The overarching aim is to reduce motor vehicle traffic on campus and in the rest of Stellenbosch, and to contribute to sustainability in this way.
World wide mindset change arrives in Stellies
Prof Russel Botman, SU Rector and Vice-Chancellor, announced the cycling project at briefings to staff and students this week. The topic was SU’s Mobility Plan.
“Worldwide, a mind shift has occurred. Humankind has realised that our natural resources are limited and that we cannot continue polluting our planet like we have been doing. The MATIE BIKE is part of SU’s contribution towards the green concern,” Prof Botman said.
He pointed out that SU had committed itself to promoting a sustainable environment by means of the HOPE Project, a University-wide initiative for addressing societal challenges.

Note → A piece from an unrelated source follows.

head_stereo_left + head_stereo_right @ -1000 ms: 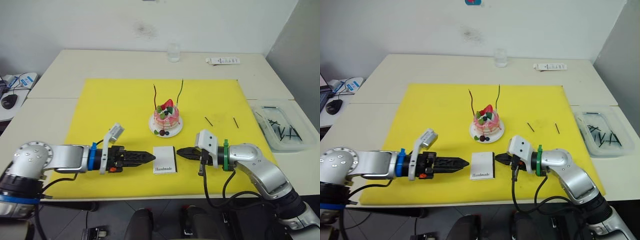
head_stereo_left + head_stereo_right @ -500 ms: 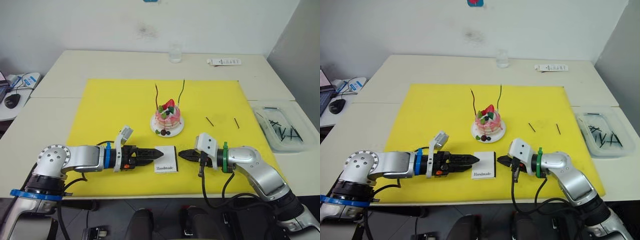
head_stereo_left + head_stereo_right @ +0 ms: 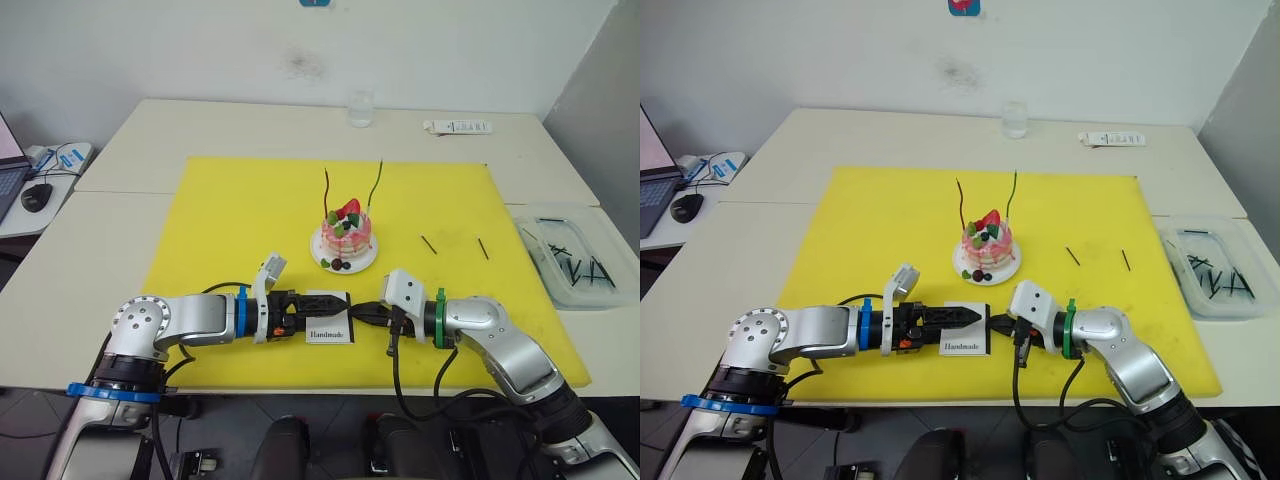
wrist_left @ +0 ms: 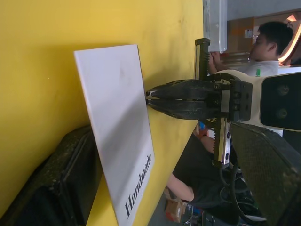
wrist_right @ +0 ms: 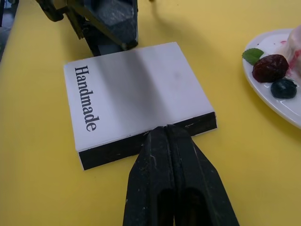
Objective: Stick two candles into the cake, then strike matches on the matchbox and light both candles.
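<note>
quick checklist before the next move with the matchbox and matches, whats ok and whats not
1. Both candles in the cake: ok, the red candle and the green candle stand upright in it.
2. Candles lit: not ok, no flame shows on either.
3. Matchbox position: ok, flat on the yellow mat, label up.
4. Left gripper: at the box's left side; fingers cannot tell.
5. Right gripper: shut, tips pressed against the box's dark side edge.
6. Match in hand: not ok as far as visible; no stick shows between the right fingers, and two matches lie loose on the mat.
</note>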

Prof Leopoldt van Huyssteen, Managing Director: Operations and Finance, said that SU had bought the bicycles to make cycling more accessible to students and staff.
Pioneering SA with bike project
“By discouraging the use of motor vehicles on campus, we can reduce our carbon footprint. This will also relieve the pressure on our limited parking spaces. I believe that SU is a pioneer in South Africa with these bikes.”
SU is planning safe cycling routes on campus, with Victoria Street first in line. The campus routes will link up with similar routes that the municipality is planning for the rest of the town.
Staff and students can register their bikes with the SU Risk and Protection Services (USBD), and also use the dedicated bicycle shed. This applies not only to the MATIE BIKES, but to all bicycles.
A shed is already available next to the Neelsie, and more sheds are being planned. Users can lock the bicycles that they leave inside the sheds.
“The sheds will be well-lit and monitored by camera,” said Mr Chris Munnik, Chief Director: Facilities Management.
As part of Sustainability Day at SU – and to launch the cycling project officially – a cycling relay will be held on 15 March. Teams of four may enter, and one cyclist per team needs to take part on a MATIE BIKE.
The race will follow a route across campus, and prizes will be awarded for the overall winner as well as for a residence winner and a staff winner. Lucky draws, for which all participants will be in line, will also be held.